**WORK REQUIRED**
Once you reach the line that holds "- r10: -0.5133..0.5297" in the listing below, output it and every line after it through the line that holds "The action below", word for word.

**WORKING DATA**
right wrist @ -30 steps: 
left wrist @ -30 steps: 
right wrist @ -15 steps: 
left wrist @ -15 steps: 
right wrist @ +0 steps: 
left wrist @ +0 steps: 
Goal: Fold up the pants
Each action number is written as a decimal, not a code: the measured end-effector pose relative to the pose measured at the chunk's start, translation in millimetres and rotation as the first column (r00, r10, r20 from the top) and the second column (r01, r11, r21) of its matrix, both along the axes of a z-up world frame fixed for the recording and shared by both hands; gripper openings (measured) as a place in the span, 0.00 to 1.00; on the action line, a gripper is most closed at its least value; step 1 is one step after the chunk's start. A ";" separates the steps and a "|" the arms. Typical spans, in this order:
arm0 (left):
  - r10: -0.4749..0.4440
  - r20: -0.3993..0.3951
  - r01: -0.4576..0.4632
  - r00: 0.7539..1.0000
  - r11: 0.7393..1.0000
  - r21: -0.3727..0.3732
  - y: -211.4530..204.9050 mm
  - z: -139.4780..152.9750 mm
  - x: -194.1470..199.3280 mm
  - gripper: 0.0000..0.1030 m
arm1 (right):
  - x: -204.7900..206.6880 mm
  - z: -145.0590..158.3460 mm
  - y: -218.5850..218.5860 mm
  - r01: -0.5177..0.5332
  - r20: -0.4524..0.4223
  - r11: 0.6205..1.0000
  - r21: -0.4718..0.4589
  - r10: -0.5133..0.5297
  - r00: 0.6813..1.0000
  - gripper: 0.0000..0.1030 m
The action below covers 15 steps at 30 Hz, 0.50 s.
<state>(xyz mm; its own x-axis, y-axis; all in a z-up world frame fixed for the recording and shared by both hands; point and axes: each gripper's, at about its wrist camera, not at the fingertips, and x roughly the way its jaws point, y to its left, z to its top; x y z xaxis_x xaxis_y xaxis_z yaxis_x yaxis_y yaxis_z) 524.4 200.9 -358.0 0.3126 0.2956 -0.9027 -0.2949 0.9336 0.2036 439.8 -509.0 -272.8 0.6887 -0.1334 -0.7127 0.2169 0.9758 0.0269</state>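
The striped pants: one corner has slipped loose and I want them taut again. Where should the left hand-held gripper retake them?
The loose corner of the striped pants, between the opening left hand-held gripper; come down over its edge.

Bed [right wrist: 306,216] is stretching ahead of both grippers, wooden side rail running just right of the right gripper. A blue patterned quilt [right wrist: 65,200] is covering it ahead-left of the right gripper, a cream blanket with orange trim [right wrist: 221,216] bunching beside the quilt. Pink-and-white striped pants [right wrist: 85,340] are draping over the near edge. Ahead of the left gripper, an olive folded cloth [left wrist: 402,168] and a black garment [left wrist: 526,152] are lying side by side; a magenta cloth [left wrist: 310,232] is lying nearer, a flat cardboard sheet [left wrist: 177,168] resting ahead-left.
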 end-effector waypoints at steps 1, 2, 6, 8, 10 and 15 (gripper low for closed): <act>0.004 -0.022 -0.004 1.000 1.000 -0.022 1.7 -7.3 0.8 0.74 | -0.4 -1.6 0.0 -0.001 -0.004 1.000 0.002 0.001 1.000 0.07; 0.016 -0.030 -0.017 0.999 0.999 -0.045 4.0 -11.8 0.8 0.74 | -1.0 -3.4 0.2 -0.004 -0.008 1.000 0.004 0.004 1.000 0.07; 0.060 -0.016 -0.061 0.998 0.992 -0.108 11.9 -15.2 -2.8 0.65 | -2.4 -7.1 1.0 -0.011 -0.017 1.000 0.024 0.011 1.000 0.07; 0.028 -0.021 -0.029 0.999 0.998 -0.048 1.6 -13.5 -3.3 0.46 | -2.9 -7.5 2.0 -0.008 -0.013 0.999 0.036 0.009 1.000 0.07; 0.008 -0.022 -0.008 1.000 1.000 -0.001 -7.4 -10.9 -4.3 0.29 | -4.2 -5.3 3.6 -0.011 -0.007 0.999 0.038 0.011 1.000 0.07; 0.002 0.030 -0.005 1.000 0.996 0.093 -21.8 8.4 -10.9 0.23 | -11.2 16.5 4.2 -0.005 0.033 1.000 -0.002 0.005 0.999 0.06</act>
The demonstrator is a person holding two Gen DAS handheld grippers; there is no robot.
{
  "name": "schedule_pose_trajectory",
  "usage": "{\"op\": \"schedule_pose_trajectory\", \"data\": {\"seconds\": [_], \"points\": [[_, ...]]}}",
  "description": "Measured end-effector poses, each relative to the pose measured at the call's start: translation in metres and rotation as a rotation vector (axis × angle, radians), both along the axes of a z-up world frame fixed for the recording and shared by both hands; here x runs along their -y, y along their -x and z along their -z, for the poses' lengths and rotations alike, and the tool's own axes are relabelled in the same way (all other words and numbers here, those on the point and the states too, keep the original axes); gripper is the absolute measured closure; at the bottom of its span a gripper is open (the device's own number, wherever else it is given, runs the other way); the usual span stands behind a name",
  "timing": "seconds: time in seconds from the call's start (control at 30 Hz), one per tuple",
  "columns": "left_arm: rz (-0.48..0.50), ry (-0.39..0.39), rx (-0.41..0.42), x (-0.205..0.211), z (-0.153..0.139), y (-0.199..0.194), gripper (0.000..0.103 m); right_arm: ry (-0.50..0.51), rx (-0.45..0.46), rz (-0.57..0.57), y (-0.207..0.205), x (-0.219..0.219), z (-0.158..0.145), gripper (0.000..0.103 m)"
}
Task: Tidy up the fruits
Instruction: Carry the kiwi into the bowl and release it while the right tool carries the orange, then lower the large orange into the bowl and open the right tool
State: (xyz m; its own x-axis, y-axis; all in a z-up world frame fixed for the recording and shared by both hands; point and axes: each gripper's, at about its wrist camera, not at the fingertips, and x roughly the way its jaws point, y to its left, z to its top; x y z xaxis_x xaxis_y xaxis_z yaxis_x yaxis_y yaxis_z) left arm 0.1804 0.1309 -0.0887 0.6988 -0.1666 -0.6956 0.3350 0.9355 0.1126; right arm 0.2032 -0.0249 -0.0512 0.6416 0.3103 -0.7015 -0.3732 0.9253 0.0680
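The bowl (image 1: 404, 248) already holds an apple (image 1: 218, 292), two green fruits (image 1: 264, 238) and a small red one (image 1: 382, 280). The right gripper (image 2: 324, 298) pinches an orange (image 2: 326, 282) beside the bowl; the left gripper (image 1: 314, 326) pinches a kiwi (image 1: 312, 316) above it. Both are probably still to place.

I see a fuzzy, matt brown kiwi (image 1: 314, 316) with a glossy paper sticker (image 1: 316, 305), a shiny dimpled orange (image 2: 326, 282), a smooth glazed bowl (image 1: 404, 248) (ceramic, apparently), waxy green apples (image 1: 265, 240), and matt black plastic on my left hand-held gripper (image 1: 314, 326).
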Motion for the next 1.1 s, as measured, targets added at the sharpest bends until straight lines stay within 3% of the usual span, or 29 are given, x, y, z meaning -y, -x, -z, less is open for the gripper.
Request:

**EXERCISE RESULT**
  - r10: -0.5133..0.5297
  - r00: 0.6813..1.0000
  - gripper: 0.0000..0.1030 m
The action below covers 15 steps at 30 Hz, 0.50 s.

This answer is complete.